Following security breaches that have shook confidence in many online services, Twitter today announced the launch of its bug bounty program that will pay security researchers for responsibly reporting threats through HackerOne, a bug bounty program provider. Twitter will pay a minimum of $140 per threat reported on, ads.twitter, mobile Twitter, Tweetdeck, apps.twitter, and its iOS and Android apps. Twitter actually began working with HackerOne three months ago according to its bug timeline, but it seems the Apple celebrity photo hack has catapulted cybersecurity to a new level of mainstream interest, and Twitter wanted to show it takes keeping its users safe quite seriously.

Twitter writes “To recognize their efforts and the important role they play in keeping Twitter safe for everyone we offer a bounty for reporting certain qualifying security vulnerabilities.” Already the program has recognized 44 hackers for helping Twitter close 46 bugs.

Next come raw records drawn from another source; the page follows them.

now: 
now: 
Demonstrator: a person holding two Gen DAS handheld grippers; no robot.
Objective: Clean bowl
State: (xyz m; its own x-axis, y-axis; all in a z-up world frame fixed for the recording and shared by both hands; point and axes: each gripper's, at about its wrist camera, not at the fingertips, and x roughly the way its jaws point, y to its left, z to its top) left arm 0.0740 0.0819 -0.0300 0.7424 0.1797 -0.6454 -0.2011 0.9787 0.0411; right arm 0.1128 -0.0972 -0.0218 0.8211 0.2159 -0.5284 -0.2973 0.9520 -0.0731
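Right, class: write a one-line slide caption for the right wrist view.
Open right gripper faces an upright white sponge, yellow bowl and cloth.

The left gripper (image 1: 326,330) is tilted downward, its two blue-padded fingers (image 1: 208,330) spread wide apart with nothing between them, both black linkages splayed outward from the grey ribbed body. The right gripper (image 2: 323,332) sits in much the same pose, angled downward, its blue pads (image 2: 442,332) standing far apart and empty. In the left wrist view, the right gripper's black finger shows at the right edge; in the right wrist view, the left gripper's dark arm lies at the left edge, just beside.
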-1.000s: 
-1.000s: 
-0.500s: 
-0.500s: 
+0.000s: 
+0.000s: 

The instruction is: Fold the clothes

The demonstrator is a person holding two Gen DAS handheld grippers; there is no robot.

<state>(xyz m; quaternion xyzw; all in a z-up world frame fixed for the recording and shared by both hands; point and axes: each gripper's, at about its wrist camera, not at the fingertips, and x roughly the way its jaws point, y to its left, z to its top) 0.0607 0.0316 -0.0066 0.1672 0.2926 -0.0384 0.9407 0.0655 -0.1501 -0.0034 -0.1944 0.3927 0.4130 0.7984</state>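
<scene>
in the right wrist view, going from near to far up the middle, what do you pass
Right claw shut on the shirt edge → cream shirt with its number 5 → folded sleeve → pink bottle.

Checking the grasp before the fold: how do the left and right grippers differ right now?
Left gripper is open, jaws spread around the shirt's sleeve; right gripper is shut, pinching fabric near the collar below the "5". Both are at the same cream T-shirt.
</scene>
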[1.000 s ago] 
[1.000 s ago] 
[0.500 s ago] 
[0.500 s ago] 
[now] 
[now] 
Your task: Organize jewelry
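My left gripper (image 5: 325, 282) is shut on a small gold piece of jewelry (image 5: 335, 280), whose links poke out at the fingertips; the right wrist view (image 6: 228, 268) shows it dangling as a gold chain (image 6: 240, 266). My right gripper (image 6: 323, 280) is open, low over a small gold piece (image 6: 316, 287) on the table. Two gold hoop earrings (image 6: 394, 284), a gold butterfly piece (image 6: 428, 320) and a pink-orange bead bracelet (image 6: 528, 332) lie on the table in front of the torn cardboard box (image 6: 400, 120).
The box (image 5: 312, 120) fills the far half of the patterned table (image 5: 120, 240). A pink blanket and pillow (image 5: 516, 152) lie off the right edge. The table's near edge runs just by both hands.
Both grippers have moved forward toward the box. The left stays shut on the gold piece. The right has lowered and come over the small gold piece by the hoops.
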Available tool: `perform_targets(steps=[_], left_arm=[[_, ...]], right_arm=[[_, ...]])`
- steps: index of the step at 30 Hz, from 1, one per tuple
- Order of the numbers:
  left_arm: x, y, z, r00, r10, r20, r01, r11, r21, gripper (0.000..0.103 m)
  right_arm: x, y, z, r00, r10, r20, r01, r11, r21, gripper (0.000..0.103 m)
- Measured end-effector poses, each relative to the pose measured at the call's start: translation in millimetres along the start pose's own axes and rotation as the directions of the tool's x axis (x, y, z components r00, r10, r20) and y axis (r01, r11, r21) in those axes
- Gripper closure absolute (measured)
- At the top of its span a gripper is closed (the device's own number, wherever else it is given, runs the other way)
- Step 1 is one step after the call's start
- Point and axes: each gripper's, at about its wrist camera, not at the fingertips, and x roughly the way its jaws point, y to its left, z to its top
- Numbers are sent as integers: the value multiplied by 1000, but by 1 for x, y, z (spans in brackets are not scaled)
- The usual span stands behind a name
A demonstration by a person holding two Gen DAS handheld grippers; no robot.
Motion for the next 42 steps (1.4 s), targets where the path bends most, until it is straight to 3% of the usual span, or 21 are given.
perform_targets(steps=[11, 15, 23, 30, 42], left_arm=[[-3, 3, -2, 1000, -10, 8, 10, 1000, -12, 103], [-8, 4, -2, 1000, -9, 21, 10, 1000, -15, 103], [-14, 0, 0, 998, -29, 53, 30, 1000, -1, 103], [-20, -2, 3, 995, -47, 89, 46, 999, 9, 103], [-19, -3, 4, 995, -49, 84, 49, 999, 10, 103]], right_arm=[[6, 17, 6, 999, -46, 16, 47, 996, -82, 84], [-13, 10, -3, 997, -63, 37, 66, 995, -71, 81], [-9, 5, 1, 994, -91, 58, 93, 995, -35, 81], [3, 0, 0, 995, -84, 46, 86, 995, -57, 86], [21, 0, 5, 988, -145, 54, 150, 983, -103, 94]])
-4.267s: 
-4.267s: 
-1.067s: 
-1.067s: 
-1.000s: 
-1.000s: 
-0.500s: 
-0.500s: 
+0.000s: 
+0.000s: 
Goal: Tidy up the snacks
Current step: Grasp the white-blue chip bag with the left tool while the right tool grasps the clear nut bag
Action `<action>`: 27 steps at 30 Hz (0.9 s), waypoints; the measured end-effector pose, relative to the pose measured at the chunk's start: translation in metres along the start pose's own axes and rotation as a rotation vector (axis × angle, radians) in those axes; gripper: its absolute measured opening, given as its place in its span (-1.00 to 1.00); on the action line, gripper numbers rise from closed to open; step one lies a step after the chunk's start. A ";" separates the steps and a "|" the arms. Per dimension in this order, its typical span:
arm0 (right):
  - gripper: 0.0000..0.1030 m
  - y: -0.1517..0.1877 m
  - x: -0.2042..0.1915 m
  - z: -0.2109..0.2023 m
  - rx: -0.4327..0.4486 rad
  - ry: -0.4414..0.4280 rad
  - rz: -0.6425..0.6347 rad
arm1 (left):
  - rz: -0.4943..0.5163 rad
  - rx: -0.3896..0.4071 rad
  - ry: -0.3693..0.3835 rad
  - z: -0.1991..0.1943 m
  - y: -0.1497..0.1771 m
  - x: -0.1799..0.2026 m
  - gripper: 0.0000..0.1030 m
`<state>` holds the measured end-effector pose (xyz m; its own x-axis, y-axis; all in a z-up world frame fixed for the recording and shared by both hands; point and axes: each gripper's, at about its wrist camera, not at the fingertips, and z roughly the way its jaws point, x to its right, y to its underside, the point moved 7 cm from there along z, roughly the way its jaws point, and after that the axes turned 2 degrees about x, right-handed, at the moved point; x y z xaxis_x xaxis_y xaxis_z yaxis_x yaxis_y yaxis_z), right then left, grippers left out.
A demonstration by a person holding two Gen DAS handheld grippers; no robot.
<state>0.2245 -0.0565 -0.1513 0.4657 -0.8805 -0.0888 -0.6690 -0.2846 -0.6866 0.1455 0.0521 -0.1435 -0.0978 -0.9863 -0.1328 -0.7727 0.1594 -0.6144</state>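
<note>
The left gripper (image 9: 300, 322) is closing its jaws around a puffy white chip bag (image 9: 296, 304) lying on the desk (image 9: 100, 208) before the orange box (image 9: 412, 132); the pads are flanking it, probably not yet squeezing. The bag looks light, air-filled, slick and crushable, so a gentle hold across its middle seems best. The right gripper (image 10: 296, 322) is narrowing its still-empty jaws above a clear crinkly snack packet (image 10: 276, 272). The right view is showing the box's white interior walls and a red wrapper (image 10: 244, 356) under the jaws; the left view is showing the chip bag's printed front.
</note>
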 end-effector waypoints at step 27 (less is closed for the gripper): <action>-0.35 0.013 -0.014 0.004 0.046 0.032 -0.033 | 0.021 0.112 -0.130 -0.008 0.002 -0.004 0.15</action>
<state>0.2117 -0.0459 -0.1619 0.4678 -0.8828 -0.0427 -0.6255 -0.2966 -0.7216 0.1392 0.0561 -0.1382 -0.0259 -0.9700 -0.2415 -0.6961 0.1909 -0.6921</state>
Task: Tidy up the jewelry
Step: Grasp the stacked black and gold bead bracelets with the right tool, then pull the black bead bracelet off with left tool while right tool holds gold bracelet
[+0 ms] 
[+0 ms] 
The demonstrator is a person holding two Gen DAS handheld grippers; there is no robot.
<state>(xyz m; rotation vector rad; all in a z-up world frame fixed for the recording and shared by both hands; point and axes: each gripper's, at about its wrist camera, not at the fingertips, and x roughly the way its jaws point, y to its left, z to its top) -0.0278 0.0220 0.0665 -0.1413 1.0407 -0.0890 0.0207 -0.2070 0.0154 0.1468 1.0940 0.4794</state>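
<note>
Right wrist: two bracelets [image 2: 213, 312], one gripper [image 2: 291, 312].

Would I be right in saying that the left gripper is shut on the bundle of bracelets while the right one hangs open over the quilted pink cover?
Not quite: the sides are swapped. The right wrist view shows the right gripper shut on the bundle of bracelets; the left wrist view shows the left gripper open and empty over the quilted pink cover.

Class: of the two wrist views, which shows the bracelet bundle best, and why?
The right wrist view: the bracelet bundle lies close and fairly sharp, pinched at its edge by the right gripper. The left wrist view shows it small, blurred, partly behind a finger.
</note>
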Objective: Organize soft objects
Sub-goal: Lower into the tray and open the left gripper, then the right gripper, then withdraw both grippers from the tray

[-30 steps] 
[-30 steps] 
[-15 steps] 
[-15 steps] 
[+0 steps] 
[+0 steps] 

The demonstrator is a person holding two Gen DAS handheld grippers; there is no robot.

Some large companies like Facebook run their own bug bounty programs, but HackerOne offers a plug-and-play solutions for companies that want the benefits of crowdsourced bug hunting without having to fiddle with adminsitering the program themselves. Others that employ HackerOne include Yahoo, Square, MailChimp, Slack, and Coinbase. HackerOne recently raised $9 million to expand and market its programs. HackerOne was co-founder by Alex Rice, a former Facebook security team member who saw the social network’s self-run bug bounty program save the company from tons of threats.

Some are calling on Apple to introduce a bug bounty program following the celebrity photo hacks this week. Perhaps Twitter’s move will encourage Apple to open up communication with outside security researchers.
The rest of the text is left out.